What to do:
Output all entries verbatim. Skip pictures.

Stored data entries
-.-.-
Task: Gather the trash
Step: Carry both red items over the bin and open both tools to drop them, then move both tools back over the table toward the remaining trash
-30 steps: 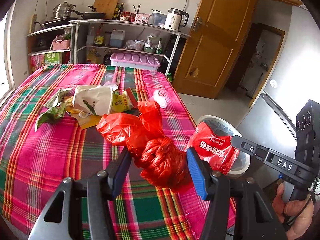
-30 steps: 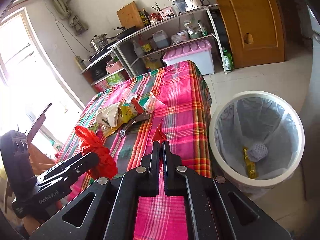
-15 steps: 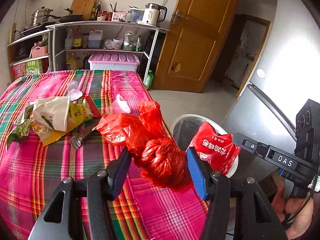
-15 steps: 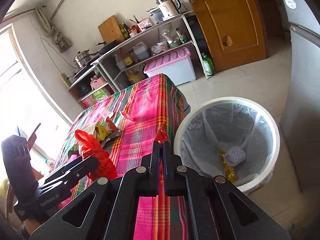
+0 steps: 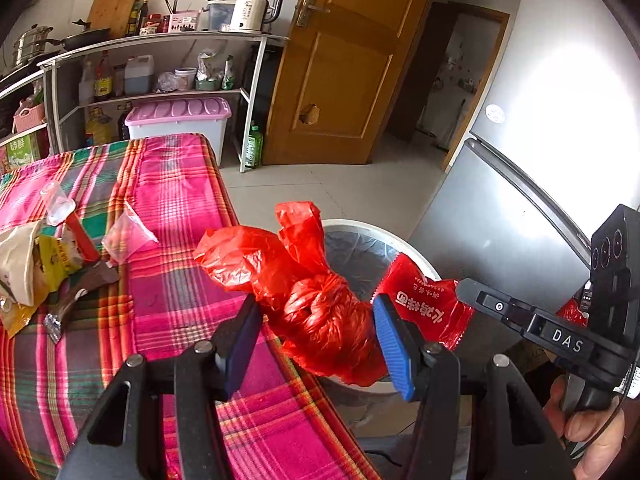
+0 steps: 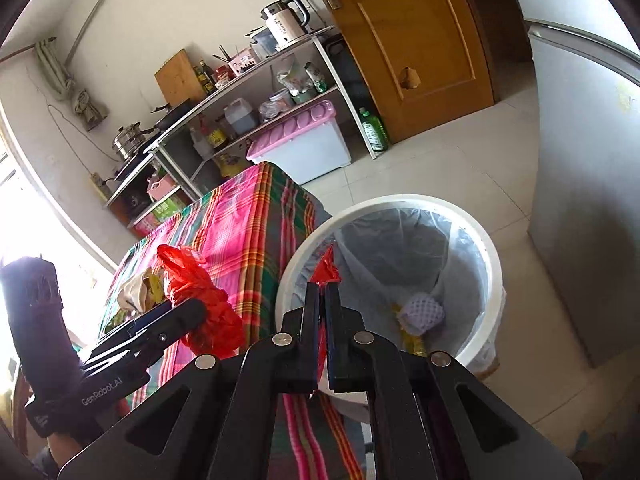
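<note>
My left gripper [image 5: 316, 310] is shut on a knotted red plastic bag [image 5: 280, 256], held over the table's right edge beside the bin. My right gripper [image 6: 320, 286] is shut on a red snack wrapper [image 6: 326, 270], whose corner pokes out above the tips. In the left wrist view that wrapper [image 5: 424, 308] hangs over the white lined trash bin [image 5: 408, 248]. The bin [image 6: 492, 256] holds a purple foam net [image 6: 422, 312] and a yellow wrapper [image 6: 412, 340]. More trash [image 5: 32, 264] lies on the pink plaid table [image 5: 180, 184], with a clear cup [image 5: 58, 204].
A grey fridge [image 5: 500, 216] stands right of the bin. Behind are a wooden door [image 5: 340, 80], a metal shelf rack [image 5: 160, 40] with kitchenware, a pink-lidded storage box [image 5: 180, 116] and a green bottle [image 5: 254, 146] on the tiled floor.
Both grippers have swung right, away from the table's middle and toward the bin, each keeping its red load. The trash pile on the table now lies far to the left.
</note>
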Available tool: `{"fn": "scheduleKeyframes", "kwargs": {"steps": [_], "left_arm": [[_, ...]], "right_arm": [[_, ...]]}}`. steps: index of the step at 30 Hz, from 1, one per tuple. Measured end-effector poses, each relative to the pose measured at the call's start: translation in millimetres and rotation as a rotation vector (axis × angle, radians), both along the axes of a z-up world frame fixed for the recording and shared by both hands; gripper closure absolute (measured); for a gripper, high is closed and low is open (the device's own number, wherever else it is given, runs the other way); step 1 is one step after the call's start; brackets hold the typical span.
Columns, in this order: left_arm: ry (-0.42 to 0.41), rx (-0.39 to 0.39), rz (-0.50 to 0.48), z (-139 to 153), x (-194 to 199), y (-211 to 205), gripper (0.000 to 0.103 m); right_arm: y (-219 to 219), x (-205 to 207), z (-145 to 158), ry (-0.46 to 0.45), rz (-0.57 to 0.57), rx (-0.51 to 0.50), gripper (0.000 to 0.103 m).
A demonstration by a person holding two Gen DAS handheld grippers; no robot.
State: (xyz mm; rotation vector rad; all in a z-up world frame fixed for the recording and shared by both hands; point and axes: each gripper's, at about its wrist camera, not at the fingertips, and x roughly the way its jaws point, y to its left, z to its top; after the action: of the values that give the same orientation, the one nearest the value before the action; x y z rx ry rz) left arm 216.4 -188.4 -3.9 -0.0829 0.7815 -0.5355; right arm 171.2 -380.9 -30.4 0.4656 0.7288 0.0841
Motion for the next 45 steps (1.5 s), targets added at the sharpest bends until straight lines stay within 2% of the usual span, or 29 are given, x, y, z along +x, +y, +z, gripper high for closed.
{"fn": "scheduleKeyframes", "kwargs": {"steps": [13,24,36,45], "left_arm": [[0.077,0.010,-0.050,-30,26,-38,0.042],[0.116,-0.010,-0.035,-41,28,-36,0.040],[0.046,-0.041,0.003,-18,7,-4,0.040],[0.003,-0.048,0.096,-3,-28,50,0.040]], "right_arm": [[-20,8,-22,0.056,-0.049,-0.016,0.099],[-17,7,-24,0.057,-0.062,-0.036,0.098],[4,-5,-4,-0.006,-0.029,-0.047,0.091],[47,-23,12,-0.041,0.070,-0.075,0.090]]}}
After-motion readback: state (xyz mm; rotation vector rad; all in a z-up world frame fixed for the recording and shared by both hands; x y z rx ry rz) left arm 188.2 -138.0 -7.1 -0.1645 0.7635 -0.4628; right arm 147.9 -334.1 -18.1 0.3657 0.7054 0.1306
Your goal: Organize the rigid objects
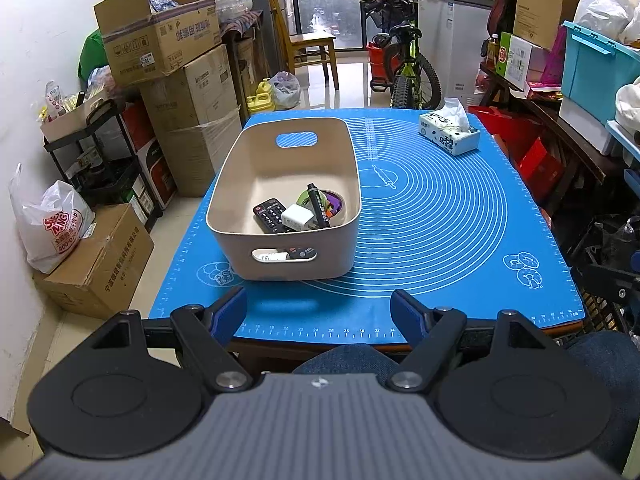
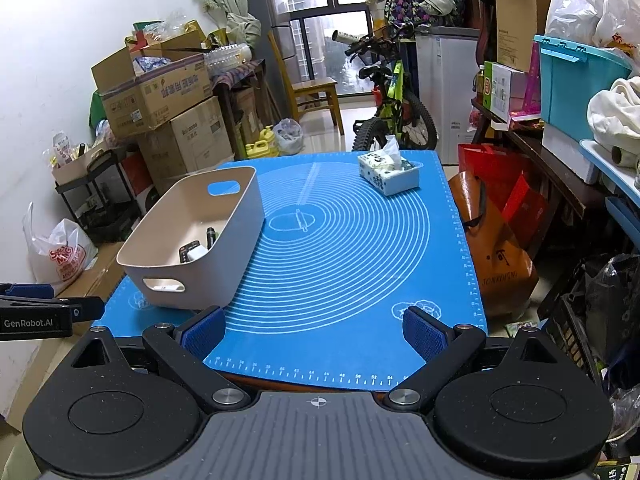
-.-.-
Problem solution:
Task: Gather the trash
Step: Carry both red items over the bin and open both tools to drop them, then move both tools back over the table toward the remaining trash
-30 steps: 
-30 steps: 
-15 steps: 
-15 steps: 
+0 steps: 
+0 steps: 
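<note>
My left gripper [image 5: 316, 310] is shut on a knotted red plastic bag [image 5: 280, 256], held over the table's right edge beside the bin. My right gripper [image 6: 320, 286] is shut on a red snack wrapper [image 6: 326, 270], whose corner pokes out above the tips. In the left wrist view that wrapper [image 5: 424, 308] hangs over the white lined trash bin [image 5: 408, 248]. The bin [image 6: 492, 256] holds a purple foam net [image 6: 422, 312] and a yellow wrapper [image 6: 412, 340]. More trash [image 5: 32, 264] lies on the pink plaid table [image 5: 180, 184], with a clear cup [image 5: 58, 204].
A grey fridge [image 5: 500, 216] stands right of the bin. Behind are a wooden door [image 5: 340, 80], a metal shelf rack [image 5: 160, 40] with kitchenware, a pink-lidded storage box [image 5: 180, 116] and a green bottle [image 5: 254, 146] on the tiled floor.
Both grippers have swung right, away from the table's middle and toward the bin, each keeping its red load. The trash pile on the table now lies far to the left.
</note>
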Available tool: `{"fn": "scheduleKeyframes", "kwargs": {"steps": [_], "left_arm": [[_, ...]], "right_arm": [[_, ...]]}}`. steps: index of the step at 30 Hz, from 1, one per tuple. Measured end-effector poses, each relative to the pose measured at the call's start: translation in millimetres and rotation as a rotation vector (axis × angle, radians), both along the axes of a z-up world frame fixed for the recording and shared by both hands; gripper closure absolute (measured); for a gripper, high is closed and low is open (the device's own number, wherever else it is given, runs the other way); step 1 is one step after the call's start; brackets hold the typical span.
Columns, in this order: left_arm: ry (-0.42 to 0.41), rx (-0.39 to 0.39), rz (-0.50 to 0.48), z (-139 to 153), x (-194 to 199), y (-211 to 205), gripper (0.000 to 0.103 m); right_arm: y (-219 to 219), x (-205 to 207), z (-145 to 158), ry (-0.46 to 0.45), rz (-0.57 to 0.57), rx (-0.51 to 0.50), gripper (0.000 to 0.103 m).
A demonstration by a person holding two Gen DAS handheld grippers; no robot.
State: (xyz mm; rotation vector rad; all in a z-up world frame fixed for the recording and shared by both hands; point and axes: each gripper's, at about its wrist camera, not at the fingertips, and x roughly the way its jaws point, y to its left, z to its top; after the action: of the values that give the same orientation, the one nearest the value before the action; x y z rx ry rz) left arm 216.4 -188.4 -3.9 -0.0829 0.7815 -0.5355; right arm 171.2 -380.9 -30.4 0.4656 0.7288 0.0841
Motion for the next 45 steps (1.5 s), targets added at the sharpest bends until straight lines stay within 2% of the usual span, or 29 are given, x, y, z along +x, +y, +z, gripper high for closed.
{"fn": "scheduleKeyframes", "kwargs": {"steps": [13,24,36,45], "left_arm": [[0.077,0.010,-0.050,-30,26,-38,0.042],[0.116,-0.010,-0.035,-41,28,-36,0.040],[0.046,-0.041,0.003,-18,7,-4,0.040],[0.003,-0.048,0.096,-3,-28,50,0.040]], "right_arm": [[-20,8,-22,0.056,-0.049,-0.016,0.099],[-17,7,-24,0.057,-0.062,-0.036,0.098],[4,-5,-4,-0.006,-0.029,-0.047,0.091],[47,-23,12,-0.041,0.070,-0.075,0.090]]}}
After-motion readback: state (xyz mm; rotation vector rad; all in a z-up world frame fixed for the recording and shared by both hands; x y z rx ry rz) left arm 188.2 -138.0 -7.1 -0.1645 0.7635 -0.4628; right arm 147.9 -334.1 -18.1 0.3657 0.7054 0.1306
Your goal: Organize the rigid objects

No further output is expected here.